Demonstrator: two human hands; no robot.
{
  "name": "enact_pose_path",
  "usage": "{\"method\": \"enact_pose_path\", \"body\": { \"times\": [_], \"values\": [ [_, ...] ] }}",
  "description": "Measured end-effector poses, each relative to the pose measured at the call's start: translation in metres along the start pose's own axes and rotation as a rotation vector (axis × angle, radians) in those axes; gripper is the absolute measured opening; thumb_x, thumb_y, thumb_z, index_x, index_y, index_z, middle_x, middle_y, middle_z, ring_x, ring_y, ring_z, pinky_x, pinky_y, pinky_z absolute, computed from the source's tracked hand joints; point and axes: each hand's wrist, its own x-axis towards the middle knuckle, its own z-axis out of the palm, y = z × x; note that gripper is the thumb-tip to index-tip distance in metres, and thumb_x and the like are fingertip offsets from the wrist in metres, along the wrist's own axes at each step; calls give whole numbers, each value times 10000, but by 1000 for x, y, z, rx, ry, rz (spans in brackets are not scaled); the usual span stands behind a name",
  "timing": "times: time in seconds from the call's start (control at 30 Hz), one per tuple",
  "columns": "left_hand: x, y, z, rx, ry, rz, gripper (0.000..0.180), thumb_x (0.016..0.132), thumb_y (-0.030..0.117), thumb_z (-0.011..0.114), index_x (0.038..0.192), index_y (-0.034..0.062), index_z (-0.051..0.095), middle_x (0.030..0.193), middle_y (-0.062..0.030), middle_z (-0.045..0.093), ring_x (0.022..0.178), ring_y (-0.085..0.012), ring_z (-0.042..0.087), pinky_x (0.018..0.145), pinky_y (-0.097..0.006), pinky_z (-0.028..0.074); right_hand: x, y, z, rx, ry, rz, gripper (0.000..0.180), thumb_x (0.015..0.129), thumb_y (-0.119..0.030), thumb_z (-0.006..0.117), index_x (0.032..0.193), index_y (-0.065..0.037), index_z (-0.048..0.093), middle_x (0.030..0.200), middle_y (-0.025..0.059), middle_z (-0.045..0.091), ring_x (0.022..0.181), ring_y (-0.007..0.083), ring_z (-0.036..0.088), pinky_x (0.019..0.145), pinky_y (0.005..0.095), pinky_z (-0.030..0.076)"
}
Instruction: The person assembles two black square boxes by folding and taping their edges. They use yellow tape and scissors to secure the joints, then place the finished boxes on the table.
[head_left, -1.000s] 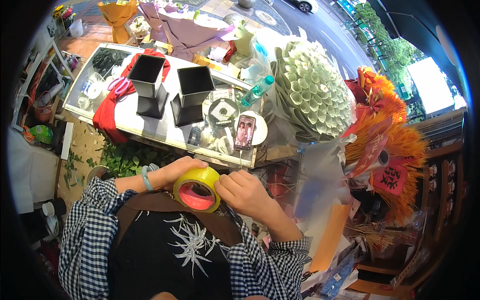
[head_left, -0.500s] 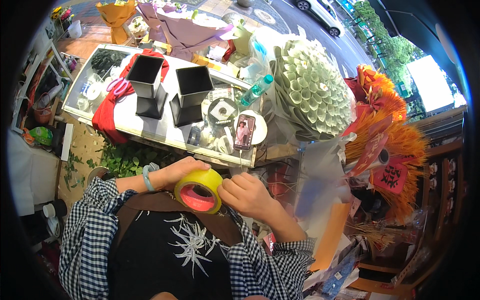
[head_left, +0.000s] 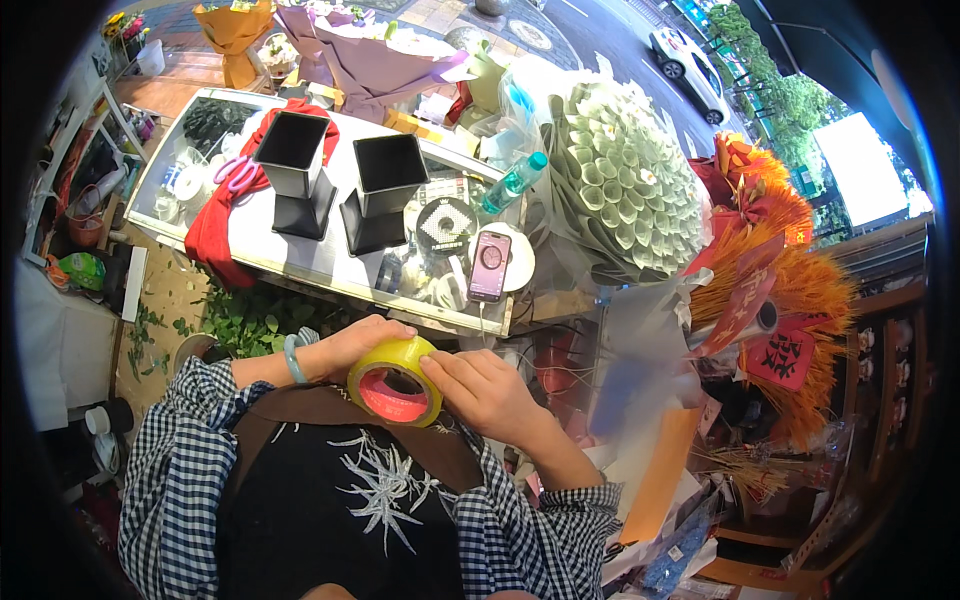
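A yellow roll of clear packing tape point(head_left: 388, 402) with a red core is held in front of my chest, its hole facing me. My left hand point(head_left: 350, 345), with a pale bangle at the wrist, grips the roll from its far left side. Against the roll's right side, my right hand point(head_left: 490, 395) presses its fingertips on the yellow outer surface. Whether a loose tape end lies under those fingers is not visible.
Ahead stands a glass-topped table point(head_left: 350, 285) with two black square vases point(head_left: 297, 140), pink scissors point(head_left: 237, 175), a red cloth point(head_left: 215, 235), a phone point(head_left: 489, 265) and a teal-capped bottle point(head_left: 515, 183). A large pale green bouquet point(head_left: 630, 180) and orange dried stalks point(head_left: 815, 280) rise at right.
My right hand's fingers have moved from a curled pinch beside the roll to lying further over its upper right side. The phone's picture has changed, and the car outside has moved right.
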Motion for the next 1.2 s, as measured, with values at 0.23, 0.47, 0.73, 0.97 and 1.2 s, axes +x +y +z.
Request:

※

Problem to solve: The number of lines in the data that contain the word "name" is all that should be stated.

Answer box: 2